Table of Contents

Class KNeighborsOptions<T>

Namespace
AiDotNet.Models.Options
Assembly
AiDotNet.dll

Configuration options for K-Nearest Neighbors classifiers.

public class KNeighborsOptions<T> : ClassifierOptions<T>

Type Parameters

T

The data type used for calculations.

Inheritance
KNeighborsOptions<T>
Inherited Members

Remarks

K-Nearest Neighbors (KNN) is a simple, instance-based learning algorithm that classifies samples based on the majority class among their k nearest neighbors in the feature space.

For Beginners: KNN is like asking your neighbors for advice!

When you need to classify a new sample:

  1. Find the k training samples closest to it
  2. Look at what classes those neighbors belong to
  3. Predict the most common class among those neighbors

Example: To predict if a movie is "Action" or "Comedy":

  • Find 5 similar movies (based on runtime, budget, etc.)
  • If 4 are Action and 1 is Comedy, predict "Action"

Key settings:

  • K (N_Neighbors): How many neighbors to consider (default: 5)
  • Metric: How to measure distance (Euclidean, Manhattan, etc.)

Properties

Algorithm

Gets or sets the algorithm used to compute nearest neighbors.

public KNNAlgorithm Algorithm { get; set; }

Property Value

KNNAlgorithm

The search algorithm. Default is Auto.

Remarks

Auto chooses the best algorithm based on data characteristics. BruteForce computes all pairwise distances (O(n*d) per query). KDTree uses a tree structure for faster queries in low dimensions. BallTree is better for high-dimensional data.

For Beginners: How to find neighbors efficiently.

  • Auto: Let the algorithm choose (recommended)
  • BruteForce: Compare to every training sample (slow but accurate)
  • KDTree: Use a tree structure (fast for small dimensions)
  • BallTree: Better for many dimensions

LeafSize

Gets or sets the leaf size for tree-based algorithms.

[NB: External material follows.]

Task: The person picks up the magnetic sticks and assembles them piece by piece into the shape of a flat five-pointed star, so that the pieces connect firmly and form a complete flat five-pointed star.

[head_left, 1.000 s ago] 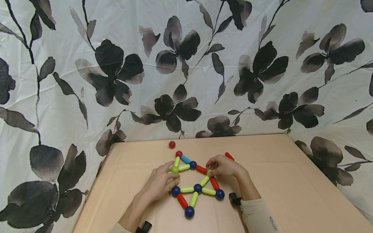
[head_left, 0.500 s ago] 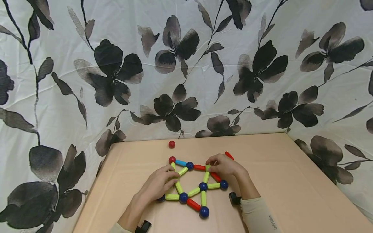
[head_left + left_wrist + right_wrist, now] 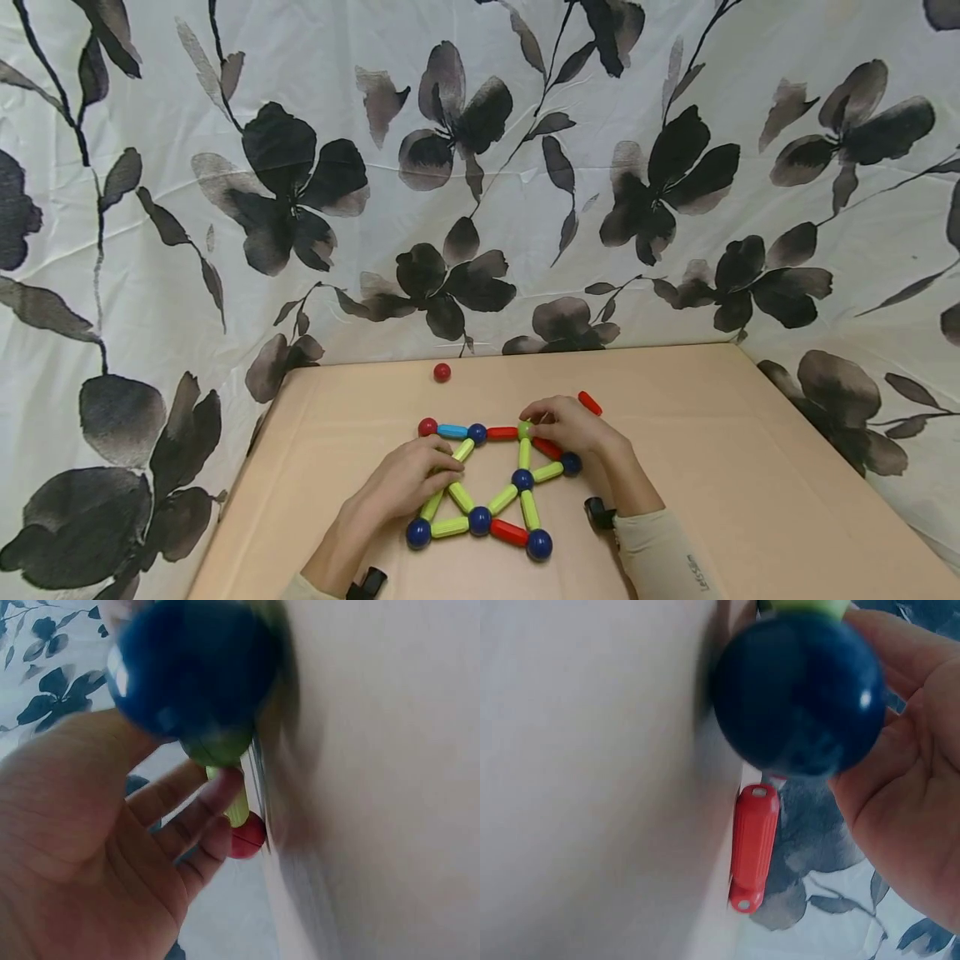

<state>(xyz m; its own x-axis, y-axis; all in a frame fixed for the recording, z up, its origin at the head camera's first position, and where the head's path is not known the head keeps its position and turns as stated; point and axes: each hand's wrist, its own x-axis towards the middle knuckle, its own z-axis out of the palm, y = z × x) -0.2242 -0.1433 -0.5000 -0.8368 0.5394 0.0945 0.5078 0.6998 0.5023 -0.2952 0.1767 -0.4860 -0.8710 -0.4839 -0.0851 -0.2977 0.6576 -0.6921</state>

public int LeafSize { get; set; }

Property Value

int

The leaf size for KDTree or BallTree. Default is 30.

Remarks

This affects the speed of tree construction and query, as well as memory requirements. Larger values create shallower trees.

Metric

Gets or sets the distance metric used to find nearest neighbors.

public DistanceMetric Metric { get; set; }

Property Value

DistanceMetric

The distance metric. Default is Euclidean.

Remarks

The choice of metric affects which points are considered "nearest." Euclidean distance works well for continuous features with similar scales. Manhattan distance can be better for high-dimensional data.

For Beginners: This determines how we measure "closeness."

  • Euclidean: Straight-line distance (like a bird flying)
  • Manhattan: Distance along axes (like walking city blocks)
  • Minkowski: Generalization of both (with parameter p)

Euclidean is the most common choice for most problems.

NNeighbors

Gets or sets the number of neighbors to use for classification.

public int NNeighbors { get; set; }

Property Value

int

The number of neighbors (k). Default is 5.

Remarks

Smaller values of k make the model more sensitive to noise but can capture local patterns. Larger values provide smoother decision boundaries but may miss local patterns.

For Beginners: K is the number of neighbors to ask for their opinion.

  • K = 1: Only look at the single closest neighbor (very sensitive to noise)
  • K = 5: Look at 5 closest neighbors (good balance)
  • K = 20: Look at 20 neighbors (smoother but may ignore local patterns)

Odd values are often preferred to avoid ties in binary classification.

P

Gets or sets the power parameter for the Minkowski metric.

public double P { get; set; }

Property Value

double

The Minkowski power parameter. Default is 2 (Euclidean).

Remarks

Only used when Metric is Minkowski. p = 1 is equivalent to Manhattan distance. p = 2 is equivalent to Euclidean distance.

Weights

Gets or sets the weight function used in prediction.

public WeightingScheme Weights { get; set; }

Property Value

WeightingScheme

The weighting scheme. Default is Uniform.

Remarks

Uniform weighting treats all neighbors equally. Distance weighting gives closer neighbors more influence on the prediction.

For Beginners: Should all neighbors have equal say?

  • Uniform: Every neighbor's vote counts equally
  • Distance: Closer neighbors count more (weight = 1/distance)

Distance weighting often works better because the closest neighbors are usually more relevant.